» **AIM OF THE TASK**: Every line of the listing below should be written out exactly, minus its pictures.

» **DATASET EXTRACT**:
■ ■ ■
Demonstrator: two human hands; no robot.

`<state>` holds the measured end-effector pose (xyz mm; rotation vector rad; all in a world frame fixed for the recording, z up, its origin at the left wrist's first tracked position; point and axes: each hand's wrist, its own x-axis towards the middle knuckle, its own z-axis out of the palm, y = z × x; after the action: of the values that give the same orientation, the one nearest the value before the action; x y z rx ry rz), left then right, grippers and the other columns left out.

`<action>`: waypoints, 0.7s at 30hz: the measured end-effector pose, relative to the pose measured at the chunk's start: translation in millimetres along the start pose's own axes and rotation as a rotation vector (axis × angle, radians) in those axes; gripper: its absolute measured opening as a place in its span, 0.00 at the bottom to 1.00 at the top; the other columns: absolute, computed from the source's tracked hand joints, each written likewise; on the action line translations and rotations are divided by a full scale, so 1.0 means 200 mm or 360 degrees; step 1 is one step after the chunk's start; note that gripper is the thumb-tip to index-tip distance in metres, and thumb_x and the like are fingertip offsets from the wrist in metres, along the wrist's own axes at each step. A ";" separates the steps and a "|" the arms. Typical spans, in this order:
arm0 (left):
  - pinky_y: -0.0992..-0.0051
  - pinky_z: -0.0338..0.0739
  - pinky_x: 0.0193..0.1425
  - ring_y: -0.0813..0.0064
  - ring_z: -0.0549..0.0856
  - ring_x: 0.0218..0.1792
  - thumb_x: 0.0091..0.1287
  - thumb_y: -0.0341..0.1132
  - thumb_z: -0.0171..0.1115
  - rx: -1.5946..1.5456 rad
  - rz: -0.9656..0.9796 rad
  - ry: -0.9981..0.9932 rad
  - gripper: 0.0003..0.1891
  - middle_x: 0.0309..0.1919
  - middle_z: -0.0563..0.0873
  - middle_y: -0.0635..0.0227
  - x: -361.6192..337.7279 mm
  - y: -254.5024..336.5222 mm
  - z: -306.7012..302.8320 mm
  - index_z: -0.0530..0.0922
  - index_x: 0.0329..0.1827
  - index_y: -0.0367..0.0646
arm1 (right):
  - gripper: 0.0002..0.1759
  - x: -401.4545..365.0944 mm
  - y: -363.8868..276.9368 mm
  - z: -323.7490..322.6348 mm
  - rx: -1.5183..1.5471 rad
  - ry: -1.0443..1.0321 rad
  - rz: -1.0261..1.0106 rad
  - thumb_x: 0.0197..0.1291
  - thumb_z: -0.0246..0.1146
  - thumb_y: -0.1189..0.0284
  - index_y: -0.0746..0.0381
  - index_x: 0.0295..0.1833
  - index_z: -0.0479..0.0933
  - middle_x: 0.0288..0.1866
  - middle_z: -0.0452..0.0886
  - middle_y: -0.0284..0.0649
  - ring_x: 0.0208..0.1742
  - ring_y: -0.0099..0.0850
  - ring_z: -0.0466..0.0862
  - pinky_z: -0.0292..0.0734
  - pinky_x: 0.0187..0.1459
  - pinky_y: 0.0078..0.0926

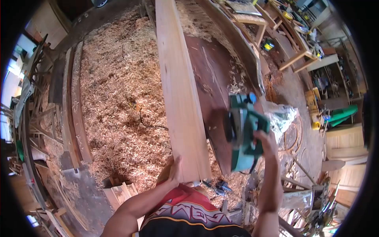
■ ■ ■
» **RESPONSE TO THIS EXERCISE**:
Demonstrator: two human hands; no robot.

`<state>` holds the measured end-effector pose (xyz mm; rotation vector rad; all in a world frame fixed for the recording, z up, its origin at the left wrist's first tracked position; point and axes: each hand's wrist, its own x-axis towards the middle knuckle, its own z-axis out of the palm, y = z × x; after the action: of the values that give the same orientation, the one nearest the value before the action; x y z rx ry rz), left then right, grippers and the other columns left out.

`<action>`: waypoints, 0.7s at 30hz: the measured end-effector pose, relative to the pose measured at the chunk's start: translation in millimetres along the start pose's own axes and rotation as a rotation vector (axis × angle, radians) in those axes; gripper: its absolute measured opening as a place in its span, 0.00 at the bottom to 1.00 at the top; the other columns: absolute, computed from the source's tracked hand joints, each written likewise; on the action line translations and rotations are divided by a full scale, so 1.0 means 200 mm or 360 degrees; step 1 is one step after the chunk's start; note that gripper is the thumb-tip to index-tip distance in metres, and thumb_x and the like are fingertip offsets from the wrist in metres, along the wrist's own axes at each step. A ";" separates the steps and a "|" the arms. Typical spans, in this order:
arm0 (left):
  - pinky_y: -0.0992..-0.0051
  - pinky_z: -0.0338..0.0739
  - pinky_x: 0.0193..0.1425
  - ring_y: -0.0813..0.0064
  - ring_z: -0.0549..0.0856
  - ring_x: 0.0218..0.1792
  - thumb_x: 0.0091..0.1287
  - thumb_y: -0.0341..0.1132
  - thumb_z: -0.0171..0.1115
  - rx: -1.5946..1.5456 rad
  - rz: -0.9656..0.9796 rad
  - ry: -0.9981..0.9932 rad
  - gripper: 0.0003..0.1891
  - middle_x: 0.0309..0.1919
  - middle_z: -0.0563..0.0873
  - middle_y: -0.0635..0.0227
  - x: -361.6192..337.7279 mm
  - y: -254.5024..336.5222 mm
  - z: -306.7012..302.8320 mm
  - index_z: -0.0530..0.0922
  - index_x: 0.0329..0.1827
  - index_y: -0.0367..0.0646
arm1 (right):
  - gripper: 0.0002..0.1759
  - x: -401.4545..365.0944 mm
  - y: -363.8868..276.9368 mm
  - z: -323.7490..322.6348 mm
  - rx: -1.5183..1.5471 rad
  - ry: -1.0443..1.0321 rad
  - rz: -1.0261..1.0106 rad
  - thumb_x: 0.0197..0.1291
  - thumb_z: -0.0246..0.1146
  - thumb_y: -0.1189..0.0284
  - index_y: -0.0746..0.0381
  - index_x: 0.0295..0.1833
  - index_z: -0.0479..0.0933
  - middle_x: 0.0288..0.1866
  - middle_z: -0.0452..0.0886
  - middle_y: -0.0284..0.0649
  - ring_x: 0.0208..0.1742
  - ring_y: -0.0099..0.0850
  - ring_z: -0.0466..0.0862
  - pinky_z: -0.0292..0.0734
  - pinky_x: 0.0187..0.1459
  - pinky_y: 0.0078..0.0926

The response is finished.